111 divided by 3

America vs. Russia

S.Chmutov, S.Duzhin

According to V.I.Arnold [1], everybody should be able to divide 111 by 3 without a calculator. In October 2000, the present authors conducted a test with the students of mathematics in two small universities in the US and Russia (Mount Holyoke College, Mass. and University of Pereslavl, Pereslavl-Zalessky). We announced that we were going to have a public opinion poll. Every student was given a folded piece of paper with the question ``$111:3=\ $'' and asked to write the answer in secret from the others.

Results follow.

University Course/Year Number of Students Number of Answers: Correct/Blank/Wrong All Wrong Answers
Mt. Holyoke ``Linear algebra'' (2, 3, 4 years) 24 22/0/2 $111:3=33\frac{2}{3}$;
111 : 3 = 21
Mt.
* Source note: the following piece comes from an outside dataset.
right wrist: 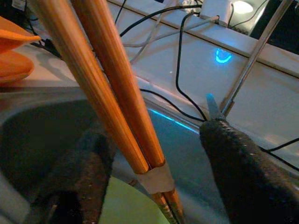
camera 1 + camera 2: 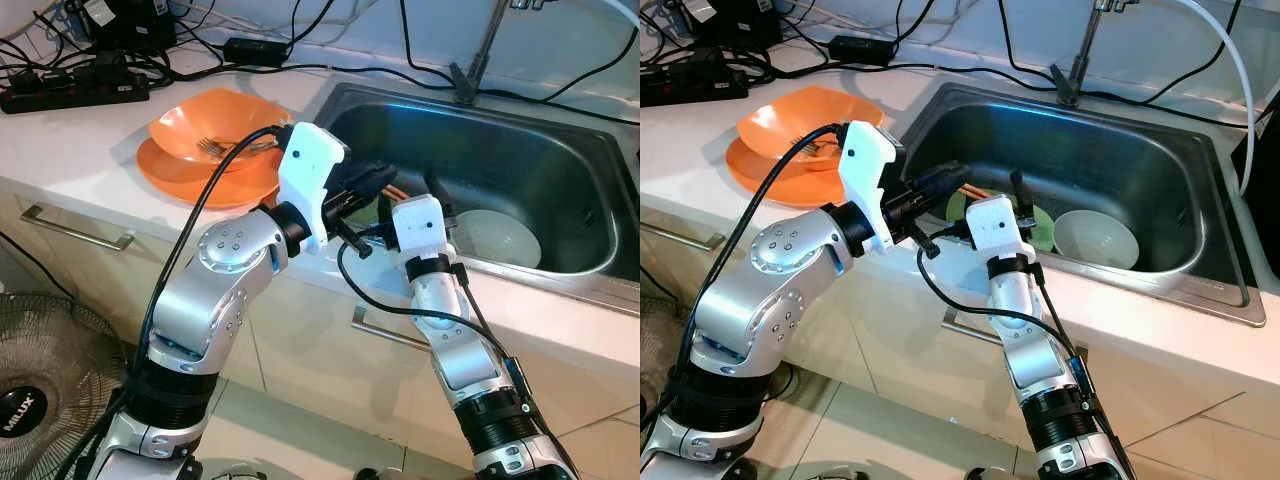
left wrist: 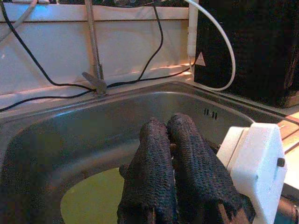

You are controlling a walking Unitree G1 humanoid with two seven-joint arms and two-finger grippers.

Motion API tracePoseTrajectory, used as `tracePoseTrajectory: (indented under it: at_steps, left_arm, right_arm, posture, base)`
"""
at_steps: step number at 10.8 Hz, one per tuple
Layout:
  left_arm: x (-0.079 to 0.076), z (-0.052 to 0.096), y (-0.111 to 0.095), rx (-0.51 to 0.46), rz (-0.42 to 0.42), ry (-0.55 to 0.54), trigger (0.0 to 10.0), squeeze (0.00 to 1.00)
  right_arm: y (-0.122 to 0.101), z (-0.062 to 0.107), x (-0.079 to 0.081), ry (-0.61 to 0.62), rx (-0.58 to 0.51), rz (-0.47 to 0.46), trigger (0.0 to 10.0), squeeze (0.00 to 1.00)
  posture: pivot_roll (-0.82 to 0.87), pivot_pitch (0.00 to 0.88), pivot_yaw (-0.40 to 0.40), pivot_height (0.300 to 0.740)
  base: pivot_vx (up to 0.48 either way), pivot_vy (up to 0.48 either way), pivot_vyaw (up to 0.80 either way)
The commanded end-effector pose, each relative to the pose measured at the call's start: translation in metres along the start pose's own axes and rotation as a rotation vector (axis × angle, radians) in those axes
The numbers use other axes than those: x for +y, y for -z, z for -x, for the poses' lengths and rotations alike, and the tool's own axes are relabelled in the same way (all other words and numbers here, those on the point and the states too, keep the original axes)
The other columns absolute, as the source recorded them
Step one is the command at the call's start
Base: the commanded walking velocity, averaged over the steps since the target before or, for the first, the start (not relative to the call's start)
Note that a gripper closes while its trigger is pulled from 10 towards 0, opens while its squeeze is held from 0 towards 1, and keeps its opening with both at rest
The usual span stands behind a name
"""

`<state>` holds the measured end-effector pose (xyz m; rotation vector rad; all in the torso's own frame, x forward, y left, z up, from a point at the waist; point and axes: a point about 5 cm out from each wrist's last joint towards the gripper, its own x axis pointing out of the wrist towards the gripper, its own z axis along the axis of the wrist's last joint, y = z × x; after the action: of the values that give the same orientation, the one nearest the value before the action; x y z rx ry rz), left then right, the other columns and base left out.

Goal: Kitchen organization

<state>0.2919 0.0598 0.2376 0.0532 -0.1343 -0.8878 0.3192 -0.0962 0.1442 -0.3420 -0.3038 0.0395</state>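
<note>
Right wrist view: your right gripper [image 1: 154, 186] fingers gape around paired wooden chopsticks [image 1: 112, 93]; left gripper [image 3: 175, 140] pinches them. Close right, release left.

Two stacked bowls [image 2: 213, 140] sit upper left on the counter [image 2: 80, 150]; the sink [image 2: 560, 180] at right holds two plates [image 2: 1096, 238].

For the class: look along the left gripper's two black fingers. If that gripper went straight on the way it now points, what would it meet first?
Probably the far wall of the sink, below the faucet stem. The left gripper, fingers pressed together, points across the basin above the green plate. Depth is unclear, so a slight downward tilt could meet the basin floor instead.
</note>
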Motion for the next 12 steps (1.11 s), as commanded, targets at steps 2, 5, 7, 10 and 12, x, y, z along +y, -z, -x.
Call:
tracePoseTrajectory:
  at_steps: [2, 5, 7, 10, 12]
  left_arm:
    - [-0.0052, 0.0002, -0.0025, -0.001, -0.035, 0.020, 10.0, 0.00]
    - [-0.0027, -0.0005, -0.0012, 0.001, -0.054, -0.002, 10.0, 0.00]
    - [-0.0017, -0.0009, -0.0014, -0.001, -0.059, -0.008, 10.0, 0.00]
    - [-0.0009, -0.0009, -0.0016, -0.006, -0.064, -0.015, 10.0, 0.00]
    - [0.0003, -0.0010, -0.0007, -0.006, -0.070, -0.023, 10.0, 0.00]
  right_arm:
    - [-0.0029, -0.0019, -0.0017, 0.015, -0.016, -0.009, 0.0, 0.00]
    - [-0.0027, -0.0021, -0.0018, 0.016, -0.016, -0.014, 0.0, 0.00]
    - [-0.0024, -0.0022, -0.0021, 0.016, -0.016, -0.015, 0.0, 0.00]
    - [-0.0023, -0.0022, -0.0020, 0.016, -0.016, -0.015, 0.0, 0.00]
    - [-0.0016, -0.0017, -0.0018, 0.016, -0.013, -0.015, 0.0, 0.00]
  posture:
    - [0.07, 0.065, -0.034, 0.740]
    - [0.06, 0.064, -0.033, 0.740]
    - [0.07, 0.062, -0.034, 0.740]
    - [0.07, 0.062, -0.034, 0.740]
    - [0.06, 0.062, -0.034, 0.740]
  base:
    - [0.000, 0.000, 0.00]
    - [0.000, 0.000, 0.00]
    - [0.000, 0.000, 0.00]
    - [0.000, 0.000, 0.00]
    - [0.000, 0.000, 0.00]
Holyoke ``Calculus 1'' (1st year) 9 7/0/2 $111:3=2.\overline{702}$ (periodic decimal);
Pereslavl ``General Algebra'' (3rd year) 16 10/2/4 111 : 3 = 1;
$111:3 = 3\frac{2}{99}$;
111 : 3 = 33.61;
111 : 3 = 111n : 3n, where $n\in{\mathbb Z}$.
Pereslavl '`Computational Geometry'' (4th year) 11 9/2/0  


1. The answer 111n:3n, where $n\in{\mathbb Z}$, is consonant with the famous Arnold's story [1] about the French boy who was asked to add 2 and 3 (his answer was ``2+3=3+2, because addition is commutative'').

2. A probable reason why letter `l' appeared in one of the answers: the student mistook the last `1' of 111 for `l' because of teacher's handwriting.

The table suggests that nowadays typical American students know mathematics a little better than their Russian counterparts. Is it a sign of decline of the Russian school mathematical education?


[1] ``Californian wars in Dubna''. V.I.Arnold interviewed by E.Kokurina. -- ``Obshchaya gazeta'', no. 38, September 21, 2000 (in Russian). Text and PostScript files available on-line.